Stored items from a collection:
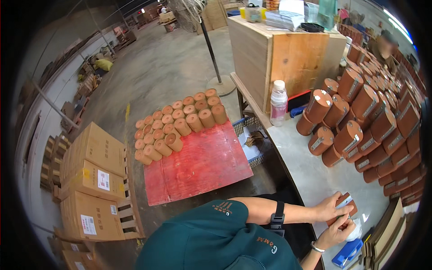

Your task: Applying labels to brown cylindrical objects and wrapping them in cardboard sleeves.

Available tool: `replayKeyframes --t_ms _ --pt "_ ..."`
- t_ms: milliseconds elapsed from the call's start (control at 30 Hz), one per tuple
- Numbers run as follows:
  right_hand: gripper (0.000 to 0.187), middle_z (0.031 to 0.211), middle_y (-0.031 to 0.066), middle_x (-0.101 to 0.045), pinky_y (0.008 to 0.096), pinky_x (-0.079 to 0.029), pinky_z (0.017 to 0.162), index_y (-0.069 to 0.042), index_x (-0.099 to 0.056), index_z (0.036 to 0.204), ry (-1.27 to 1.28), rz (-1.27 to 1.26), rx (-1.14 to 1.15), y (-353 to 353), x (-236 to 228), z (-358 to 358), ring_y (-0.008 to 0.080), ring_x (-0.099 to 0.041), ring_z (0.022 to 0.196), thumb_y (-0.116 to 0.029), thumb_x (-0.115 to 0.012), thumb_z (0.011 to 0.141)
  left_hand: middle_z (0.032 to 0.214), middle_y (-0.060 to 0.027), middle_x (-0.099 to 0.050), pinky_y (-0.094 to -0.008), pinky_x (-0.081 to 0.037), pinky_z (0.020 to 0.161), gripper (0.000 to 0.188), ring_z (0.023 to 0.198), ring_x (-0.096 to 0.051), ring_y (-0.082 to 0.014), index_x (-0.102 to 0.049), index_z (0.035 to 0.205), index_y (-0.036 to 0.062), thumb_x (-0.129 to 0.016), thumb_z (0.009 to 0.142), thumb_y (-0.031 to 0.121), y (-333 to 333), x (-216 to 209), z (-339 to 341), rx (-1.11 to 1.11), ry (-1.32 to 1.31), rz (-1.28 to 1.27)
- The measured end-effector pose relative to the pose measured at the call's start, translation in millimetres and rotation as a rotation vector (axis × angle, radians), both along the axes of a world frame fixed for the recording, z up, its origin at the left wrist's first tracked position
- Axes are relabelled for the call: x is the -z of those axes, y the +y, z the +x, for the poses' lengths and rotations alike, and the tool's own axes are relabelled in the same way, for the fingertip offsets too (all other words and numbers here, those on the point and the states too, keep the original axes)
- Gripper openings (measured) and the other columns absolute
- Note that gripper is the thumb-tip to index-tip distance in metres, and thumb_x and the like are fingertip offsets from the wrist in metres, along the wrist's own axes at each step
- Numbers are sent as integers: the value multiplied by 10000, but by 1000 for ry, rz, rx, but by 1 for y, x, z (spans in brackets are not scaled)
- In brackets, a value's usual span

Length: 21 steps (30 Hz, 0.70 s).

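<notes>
My left hand (329, 208) grips a reddish-brown cylinder (353, 206) at the bench's right side, its fingers wrapped round it. A pale strip shows along the cylinder. Just below, my right hand (338, 233) has its fingers pinched together against the cylinder's lower part; what lies between the fingertips is hidden. White crumpled plastic (356, 231) sits beside the right hand. A blue tool (347, 253), its kind unclear, lies on the bench near my right wrist.
Stacked brown cylinders with metal strips (348, 135) fill the bench's far side. A bottle (278, 103) stands by a wooden box (288, 58). Tan cylinders (193, 121) stand on a red board (198, 164). Cartons (92, 180) rise at left; flat boards (387, 234) lean at right.
</notes>
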State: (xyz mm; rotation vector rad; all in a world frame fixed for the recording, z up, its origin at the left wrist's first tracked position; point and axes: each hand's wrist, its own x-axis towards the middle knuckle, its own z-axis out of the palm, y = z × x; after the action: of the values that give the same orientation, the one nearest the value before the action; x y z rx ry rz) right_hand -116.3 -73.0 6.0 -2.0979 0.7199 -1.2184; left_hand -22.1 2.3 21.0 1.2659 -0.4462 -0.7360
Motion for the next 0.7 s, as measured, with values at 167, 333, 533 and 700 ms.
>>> replayKeyframes --t_ms 167,333,533,700 --pt "364 1048 95 -569 317 -466 770 -21 -518 1275 -86 132 64 3 -10 4 196 -529 900 -238 -620 1000 1214 -169 -561 -341 -436 987 811 1175 -519 -207 -474 1211 -47 -677 853 652 1 -1 2 56 0 -96" --pt "503 1337 186 -576 383 -455 1041 -26 -413 1462 -147 435 -292 -7 -22 -1 268 -570 1214 -217 -533 1013 1404 -143 -499 -390 -355 1132 776 1333 -441 -228 -421 1430 25 -632 922 572 -11 20 3 115 13 -79" --pt "208 905 13 -523 234 -392 709 -19 -560 1147 -145 470 -309 2 -47 18 81 -463 824 -154 -598 994 1347 -125 -524 -354 -486 1025 580 1230 -555 -193 -347 1470 14 -556 1017 310 28 -29 34 488 339 -230" --pt "224 849 39 -597 266 -454 705 -10 -601 1057 -73 572 -243 -32 -48 -21 111 -535 768 -225 -602 996 1404 -141 -468 -382 -468 1055 751 1286 -515 -224 -253 1513 15 -648 905 210 12 -29 21 702 438 -135"
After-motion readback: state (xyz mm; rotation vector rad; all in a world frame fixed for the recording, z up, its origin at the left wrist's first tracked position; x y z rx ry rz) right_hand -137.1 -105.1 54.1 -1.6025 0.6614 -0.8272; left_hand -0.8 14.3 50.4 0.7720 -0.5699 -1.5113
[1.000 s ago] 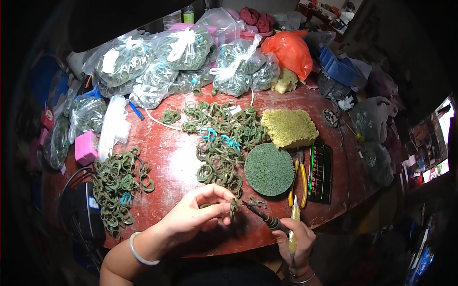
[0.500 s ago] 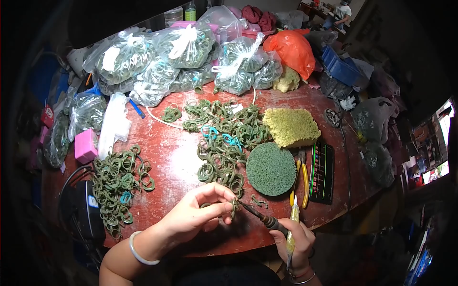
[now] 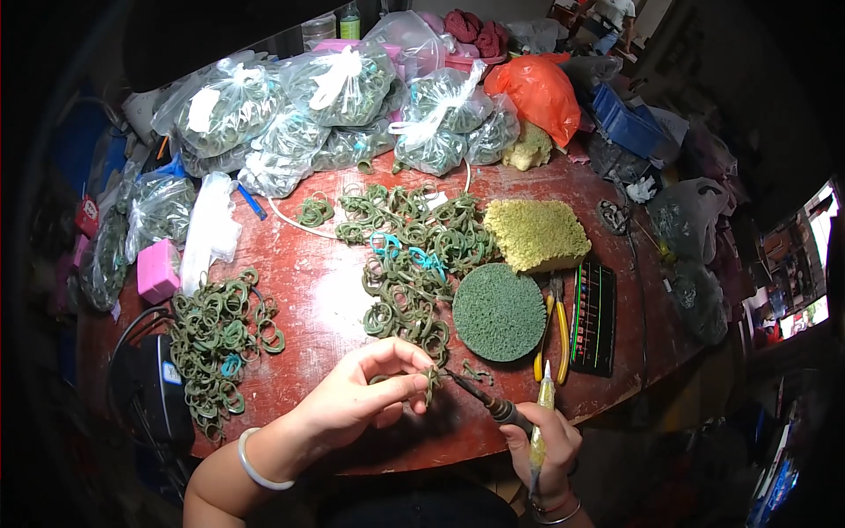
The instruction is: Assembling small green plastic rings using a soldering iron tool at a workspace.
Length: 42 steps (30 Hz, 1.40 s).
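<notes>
Thumb and fingers of the left hand (image 3: 368,392) are pinched on a green ring (image 3: 430,387), which is held up above the near part of the red bench (image 3: 295,392), just beyond the fingertips and to the left of the right hand (image 3: 553,444). Set apart from the left, the right hand is closed around a dark-tipped tool (image 3: 502,410) and, in the same grip, a yellow pen-like tool (image 3: 539,431) with a pale tip. The dark point slants up and leftward to the ring's right side, so the ring sits between the two hands; whether point and ring touch, I cannot tell. Beyond the left hand lies a middle heap of green rings (image 3: 409,304), some bright turquoise ones among them, and farther off to its left is another heap of rings (image 3: 216,343). Past the tool, a few green scraps (image 3: 477,375) lie on the bench near a round green block (image 3: 499,312). A yellow rough-faced block (image 3: 537,233) stands behind that, with yellow-handled pliers (image 3: 562,339) to the right, beside a black panel (image 3: 592,321). A pale bangle (image 3: 257,466) circles the left wrist.
</notes>
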Each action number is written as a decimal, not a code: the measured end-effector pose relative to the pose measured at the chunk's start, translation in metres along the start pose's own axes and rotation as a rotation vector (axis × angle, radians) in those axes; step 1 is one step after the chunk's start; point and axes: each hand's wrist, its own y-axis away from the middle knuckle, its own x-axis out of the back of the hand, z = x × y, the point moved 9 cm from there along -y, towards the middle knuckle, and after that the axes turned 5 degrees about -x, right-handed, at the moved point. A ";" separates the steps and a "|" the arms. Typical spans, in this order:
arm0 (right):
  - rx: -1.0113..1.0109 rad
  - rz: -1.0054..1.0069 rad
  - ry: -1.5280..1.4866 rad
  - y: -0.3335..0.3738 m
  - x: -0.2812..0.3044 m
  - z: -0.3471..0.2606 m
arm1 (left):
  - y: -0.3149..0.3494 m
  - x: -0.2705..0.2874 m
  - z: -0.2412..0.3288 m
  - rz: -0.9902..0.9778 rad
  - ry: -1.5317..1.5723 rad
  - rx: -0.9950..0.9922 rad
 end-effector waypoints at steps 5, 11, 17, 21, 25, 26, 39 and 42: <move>-0.040 0.248 0.182 -0.021 0.029 0.008 | 0.001 -0.002 -0.001 -0.038 -0.007 -0.037; -0.141 0.150 0.381 -0.070 0.028 0.035 | 0.001 -0.003 0.007 -0.015 0.012 -0.050; -0.034 0.237 0.181 -0.026 0.026 0.010 | -0.001 -0.003 0.006 0.032 0.068 -0.062; -0.056 0.121 0.051 -0.004 0.011 0.003 | -0.001 -0.006 0.009 0.029 0.086 -0.065; 0.005 0.055 0.013 0.001 0.006 -0.002 | -0.001 -0.004 0.007 0.009 0.041 -0.068; 0.006 0.055 0.013 0.001 0.006 -0.002 | -0.002 -0.004 0.005 0.008 0.038 -0.069; -0.118 0.060 -0.153 -0.002 0.010 0.015 | 0.000 -0.002 0.004 0.001 -0.093 -0.017; -0.263 0.022 -0.407 -0.017 0.012 0.018 | 0.002 -0.004 0.004 -0.040 -0.149 -0.056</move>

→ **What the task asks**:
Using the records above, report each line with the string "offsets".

→ **Written answer**:
- Axes are relabelled for the call: x is the -z of those axes, y the +y, z the +x, for the poses' lengths and rotations alike, and the tool's own axes are relabelled in the same way, for the fingertip offsets too (all other words and numbers here, those on the point and the states too, keep the original axes)
- Note that gripper is the thumb-tip to index-tip distance in metres, and thumb_x and the like are fingertip offsets from the wrist in metres, along the wrist's own axes at each step

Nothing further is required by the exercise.